→ TASK STATEMENT: In the listing that follows, locate the line containing "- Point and" and the line containing "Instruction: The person". Retype exactly those two lines and every line between them, and nothing more.
*** Opening DATASET EXTRACT ***
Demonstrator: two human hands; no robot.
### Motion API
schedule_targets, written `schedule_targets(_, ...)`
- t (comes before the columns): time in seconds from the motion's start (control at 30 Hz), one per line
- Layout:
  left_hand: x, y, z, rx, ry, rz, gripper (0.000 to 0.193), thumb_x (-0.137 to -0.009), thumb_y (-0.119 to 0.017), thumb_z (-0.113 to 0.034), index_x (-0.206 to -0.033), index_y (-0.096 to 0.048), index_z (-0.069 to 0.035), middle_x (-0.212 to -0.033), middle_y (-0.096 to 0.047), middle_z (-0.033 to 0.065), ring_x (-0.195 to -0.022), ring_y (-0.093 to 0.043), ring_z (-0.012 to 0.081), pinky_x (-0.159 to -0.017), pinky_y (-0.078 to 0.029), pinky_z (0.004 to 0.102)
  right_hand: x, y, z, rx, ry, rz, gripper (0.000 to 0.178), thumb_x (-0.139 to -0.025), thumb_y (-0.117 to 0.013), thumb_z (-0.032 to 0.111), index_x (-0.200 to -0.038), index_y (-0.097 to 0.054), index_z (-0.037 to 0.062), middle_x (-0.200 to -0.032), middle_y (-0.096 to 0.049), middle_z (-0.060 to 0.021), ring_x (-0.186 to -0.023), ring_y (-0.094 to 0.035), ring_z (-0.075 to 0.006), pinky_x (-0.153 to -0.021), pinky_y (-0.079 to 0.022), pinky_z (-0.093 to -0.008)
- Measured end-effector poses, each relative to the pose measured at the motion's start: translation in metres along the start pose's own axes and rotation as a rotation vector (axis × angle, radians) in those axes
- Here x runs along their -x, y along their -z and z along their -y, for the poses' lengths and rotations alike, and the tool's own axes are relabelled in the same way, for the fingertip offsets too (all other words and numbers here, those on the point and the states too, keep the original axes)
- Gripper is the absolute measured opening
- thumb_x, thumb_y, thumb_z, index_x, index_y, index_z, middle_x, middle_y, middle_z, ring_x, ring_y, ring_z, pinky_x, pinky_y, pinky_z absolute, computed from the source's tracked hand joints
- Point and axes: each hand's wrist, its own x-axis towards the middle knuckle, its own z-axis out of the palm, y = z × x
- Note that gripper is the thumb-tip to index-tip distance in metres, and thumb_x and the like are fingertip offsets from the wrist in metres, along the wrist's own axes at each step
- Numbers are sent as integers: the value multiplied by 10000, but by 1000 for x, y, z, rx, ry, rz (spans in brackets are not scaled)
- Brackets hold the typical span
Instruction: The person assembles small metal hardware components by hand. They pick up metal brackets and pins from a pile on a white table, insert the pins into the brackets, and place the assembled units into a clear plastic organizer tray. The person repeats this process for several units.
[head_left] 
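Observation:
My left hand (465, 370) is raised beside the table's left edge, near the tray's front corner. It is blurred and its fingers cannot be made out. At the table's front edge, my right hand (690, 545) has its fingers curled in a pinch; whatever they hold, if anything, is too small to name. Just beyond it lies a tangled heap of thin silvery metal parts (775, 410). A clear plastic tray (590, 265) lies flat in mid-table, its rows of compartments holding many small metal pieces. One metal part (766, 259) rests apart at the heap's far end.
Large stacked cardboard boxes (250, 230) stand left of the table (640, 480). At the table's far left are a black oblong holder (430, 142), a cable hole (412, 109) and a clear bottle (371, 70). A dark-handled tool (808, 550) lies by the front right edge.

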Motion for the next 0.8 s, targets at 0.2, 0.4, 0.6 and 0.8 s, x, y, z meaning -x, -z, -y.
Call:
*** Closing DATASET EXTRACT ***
→ ANSWER SECTION:
- Point and axes: each hand's wrist, its own x-axis towards the middle knuckle, its own z-axis out of the palm, y = z × x
- Note that gripper is the thumb-tip to index-tip distance in metres, and thumb_x and the like are fingertip offsets from the wrist in metres, along the wrist's own axes at each step
- Numbers are sent as integers: the value multiplied by 10000, but by 1000 for x, y, z, rx, ry, rz (spans in brackets are not scaled)
- Brackets hold the typical span
Instruction: The person assembles small metal hardware components by hand. They pick up metal brackets and pins from a pile on a white table, insert the pins into the brackets, and place the assembled units into a clear plastic organizer tray. The person repeats this process for several units.

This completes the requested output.